Slow creep is the devil.

You can't let anyone push into your life because if you give them 1% they'll shoot for 100%.

See the last two years. Take three things, give back two. Take four things, give back three. Suddenly, everything is different.

The author calls his previous employer "Google" but current one "Meta". A great illustration of the power of branding.
So here you made me think for a moment if I was being inconsistent, but no, I don't think so.

You see, my employment _is_ with Meta now, and was with Google before — it never was with Alphabet, of which Google is a fully owned subsidiary of.

I think the distinction makes sense, among other things because with few exceptions, going from one Alphabet subsidiary to another requires a full interview cycle, not just a transfer request.

This reads like a parody.
I wish I worked in a big tech company instead of healthcare. I get more harm inflicted on me everyday than this guy experienced over the entire story. Your lives are pretty good.
Boohoo. What is the point of your comment, people are allowed to feel how they feel. Holding contempt for someone because they are expressing work difficulties is no reason to shame them.
I was mostly just pretty amazed. Maybe other tech workers don’t realize how good they have it.
Maybe you have just normalized mistreatment where you are.

The correct response is not to criticize people who demand respect, it is to act to get respect yourself.

Same impression. I work in a tiny healthcare tech startup and work closely with practitioners who do the good work in hospitals. I get this person had a crappy work experience fixing bugs in code, but being pampered with two-week stress leaves while making serious money and having the option to pick up something else up at the drop of a hat, that doesn’t sound like a very big violin
I don’t understand why this story is worth the amount of text written.

I’ll save you some time: the author pushed code that had a bug that caused issues for some people. They didn’t show a sense of urgency, or at least the people around them didn’t think they were on it, which got communicated to their manager. At this point manager is feeling the fire and decides to sort of take over putting pressure on the author. Manager and author have a communication style mismatch, and seems like author has not earned the trust of manager. 2hs later the stress made the author cry.

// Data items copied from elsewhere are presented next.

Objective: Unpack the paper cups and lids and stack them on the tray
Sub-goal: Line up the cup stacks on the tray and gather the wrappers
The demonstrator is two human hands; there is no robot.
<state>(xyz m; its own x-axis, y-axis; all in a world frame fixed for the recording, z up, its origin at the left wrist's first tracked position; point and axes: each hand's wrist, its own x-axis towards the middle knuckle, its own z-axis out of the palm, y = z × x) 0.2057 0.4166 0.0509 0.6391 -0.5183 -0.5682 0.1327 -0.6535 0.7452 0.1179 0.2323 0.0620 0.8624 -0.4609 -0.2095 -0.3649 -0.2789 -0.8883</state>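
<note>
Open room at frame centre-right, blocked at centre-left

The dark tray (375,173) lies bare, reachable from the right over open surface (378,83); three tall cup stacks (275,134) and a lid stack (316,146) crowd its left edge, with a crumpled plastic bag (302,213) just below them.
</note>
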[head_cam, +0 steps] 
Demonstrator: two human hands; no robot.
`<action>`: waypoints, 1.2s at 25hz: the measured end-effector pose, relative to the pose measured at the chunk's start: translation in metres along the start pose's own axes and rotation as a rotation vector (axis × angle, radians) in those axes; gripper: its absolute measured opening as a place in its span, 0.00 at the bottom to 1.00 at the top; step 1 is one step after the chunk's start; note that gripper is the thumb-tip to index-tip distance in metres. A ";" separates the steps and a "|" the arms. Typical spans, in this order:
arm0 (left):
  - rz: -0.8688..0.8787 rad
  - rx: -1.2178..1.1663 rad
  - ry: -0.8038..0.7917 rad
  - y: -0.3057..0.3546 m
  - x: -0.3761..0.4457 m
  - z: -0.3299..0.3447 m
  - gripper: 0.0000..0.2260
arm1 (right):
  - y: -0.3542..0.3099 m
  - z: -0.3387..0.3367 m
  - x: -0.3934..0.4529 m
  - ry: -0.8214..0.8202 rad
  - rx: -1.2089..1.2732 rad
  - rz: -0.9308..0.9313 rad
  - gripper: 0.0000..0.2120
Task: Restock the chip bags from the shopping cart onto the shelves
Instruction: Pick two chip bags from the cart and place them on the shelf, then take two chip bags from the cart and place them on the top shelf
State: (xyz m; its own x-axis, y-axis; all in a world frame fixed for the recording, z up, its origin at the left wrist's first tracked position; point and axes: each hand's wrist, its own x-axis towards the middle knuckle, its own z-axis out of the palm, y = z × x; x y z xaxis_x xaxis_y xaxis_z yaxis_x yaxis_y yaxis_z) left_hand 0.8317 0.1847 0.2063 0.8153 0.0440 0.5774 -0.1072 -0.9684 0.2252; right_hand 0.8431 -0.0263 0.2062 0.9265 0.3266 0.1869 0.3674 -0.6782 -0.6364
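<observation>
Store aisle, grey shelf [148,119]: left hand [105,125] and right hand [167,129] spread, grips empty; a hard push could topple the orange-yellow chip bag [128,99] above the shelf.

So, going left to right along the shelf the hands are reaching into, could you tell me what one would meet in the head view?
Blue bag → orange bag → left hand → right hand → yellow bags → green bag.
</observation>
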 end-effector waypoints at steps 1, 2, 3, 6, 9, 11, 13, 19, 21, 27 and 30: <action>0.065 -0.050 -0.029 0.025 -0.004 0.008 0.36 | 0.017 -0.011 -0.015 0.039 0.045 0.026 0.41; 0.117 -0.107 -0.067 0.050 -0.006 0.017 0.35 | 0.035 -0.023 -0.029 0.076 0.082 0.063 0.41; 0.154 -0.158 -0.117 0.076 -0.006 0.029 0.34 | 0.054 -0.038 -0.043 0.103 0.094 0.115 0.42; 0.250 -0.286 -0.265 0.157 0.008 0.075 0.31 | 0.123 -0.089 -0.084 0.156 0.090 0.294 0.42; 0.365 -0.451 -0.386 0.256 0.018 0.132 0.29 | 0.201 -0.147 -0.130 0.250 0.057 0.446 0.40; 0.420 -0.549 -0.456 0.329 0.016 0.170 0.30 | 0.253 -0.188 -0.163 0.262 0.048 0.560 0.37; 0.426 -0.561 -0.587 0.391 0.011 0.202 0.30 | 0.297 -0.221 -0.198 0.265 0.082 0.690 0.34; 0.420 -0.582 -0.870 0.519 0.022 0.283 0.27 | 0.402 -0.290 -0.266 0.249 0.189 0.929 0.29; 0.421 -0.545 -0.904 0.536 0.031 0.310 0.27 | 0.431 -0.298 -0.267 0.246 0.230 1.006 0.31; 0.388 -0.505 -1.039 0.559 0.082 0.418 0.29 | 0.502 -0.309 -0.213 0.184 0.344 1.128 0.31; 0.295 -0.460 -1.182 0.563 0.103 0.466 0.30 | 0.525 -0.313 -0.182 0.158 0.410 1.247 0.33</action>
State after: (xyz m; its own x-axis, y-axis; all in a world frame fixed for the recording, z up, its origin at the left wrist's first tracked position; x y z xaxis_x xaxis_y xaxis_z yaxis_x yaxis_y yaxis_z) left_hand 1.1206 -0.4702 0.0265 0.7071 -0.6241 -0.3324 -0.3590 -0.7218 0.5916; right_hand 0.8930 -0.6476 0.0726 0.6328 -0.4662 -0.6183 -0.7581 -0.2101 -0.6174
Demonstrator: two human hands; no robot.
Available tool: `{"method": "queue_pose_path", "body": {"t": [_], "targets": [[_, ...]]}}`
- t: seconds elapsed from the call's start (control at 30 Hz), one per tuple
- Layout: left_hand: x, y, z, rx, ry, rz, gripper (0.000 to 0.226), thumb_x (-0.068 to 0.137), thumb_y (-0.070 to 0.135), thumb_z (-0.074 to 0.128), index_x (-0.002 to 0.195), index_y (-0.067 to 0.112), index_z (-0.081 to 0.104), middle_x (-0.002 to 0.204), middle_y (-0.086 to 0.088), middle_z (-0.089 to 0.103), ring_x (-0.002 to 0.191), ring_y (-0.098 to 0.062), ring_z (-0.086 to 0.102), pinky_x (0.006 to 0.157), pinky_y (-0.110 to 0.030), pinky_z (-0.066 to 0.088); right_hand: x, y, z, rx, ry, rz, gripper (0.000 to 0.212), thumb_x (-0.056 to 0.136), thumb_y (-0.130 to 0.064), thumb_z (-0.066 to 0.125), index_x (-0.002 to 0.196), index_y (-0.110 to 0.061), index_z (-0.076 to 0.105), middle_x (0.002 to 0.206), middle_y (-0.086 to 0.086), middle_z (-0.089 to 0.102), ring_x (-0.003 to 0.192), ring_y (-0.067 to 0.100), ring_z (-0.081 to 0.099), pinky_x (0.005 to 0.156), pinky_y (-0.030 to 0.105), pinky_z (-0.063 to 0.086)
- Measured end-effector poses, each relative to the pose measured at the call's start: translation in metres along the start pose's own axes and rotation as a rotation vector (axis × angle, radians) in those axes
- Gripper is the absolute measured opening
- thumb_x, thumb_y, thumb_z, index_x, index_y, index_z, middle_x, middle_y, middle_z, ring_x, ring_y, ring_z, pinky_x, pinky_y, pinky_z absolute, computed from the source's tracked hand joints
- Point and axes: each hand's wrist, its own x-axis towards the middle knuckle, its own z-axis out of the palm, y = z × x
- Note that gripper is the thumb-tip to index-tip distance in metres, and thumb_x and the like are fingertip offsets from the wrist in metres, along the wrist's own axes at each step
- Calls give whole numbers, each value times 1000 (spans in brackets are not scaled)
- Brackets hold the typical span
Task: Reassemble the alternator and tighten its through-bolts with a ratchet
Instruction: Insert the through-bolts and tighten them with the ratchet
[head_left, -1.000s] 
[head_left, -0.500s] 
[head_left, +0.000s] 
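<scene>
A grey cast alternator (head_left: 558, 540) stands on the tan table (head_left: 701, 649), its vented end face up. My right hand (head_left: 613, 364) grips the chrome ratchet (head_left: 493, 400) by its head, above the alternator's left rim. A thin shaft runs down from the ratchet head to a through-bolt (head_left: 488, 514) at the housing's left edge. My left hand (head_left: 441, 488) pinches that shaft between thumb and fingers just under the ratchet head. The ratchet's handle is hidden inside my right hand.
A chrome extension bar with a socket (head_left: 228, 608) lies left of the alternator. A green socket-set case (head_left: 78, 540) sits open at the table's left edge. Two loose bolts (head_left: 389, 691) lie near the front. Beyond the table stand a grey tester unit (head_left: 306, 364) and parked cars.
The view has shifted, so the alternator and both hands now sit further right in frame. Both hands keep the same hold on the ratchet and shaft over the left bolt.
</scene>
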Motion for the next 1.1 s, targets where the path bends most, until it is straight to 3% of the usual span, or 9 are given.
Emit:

Overall, the author failed to handle the expectations of people around them, the stress made them cry.

In the end, a learning experience for the author.

We’ve all gone through this and it’s a lesson of how to handle other’s expectations.

Thank you. I had to give up reading half way through.
False: the author pushed code that triggered a bug in some non-production code somewhere. The person who complained about that, a full week later, did not identify where or what, but the manager badgered the author for hours demanding something be done, with no hint of what or how.

There are plenty of bad managers. Companies could recognize them by people seeking to leave their group, but generally don't.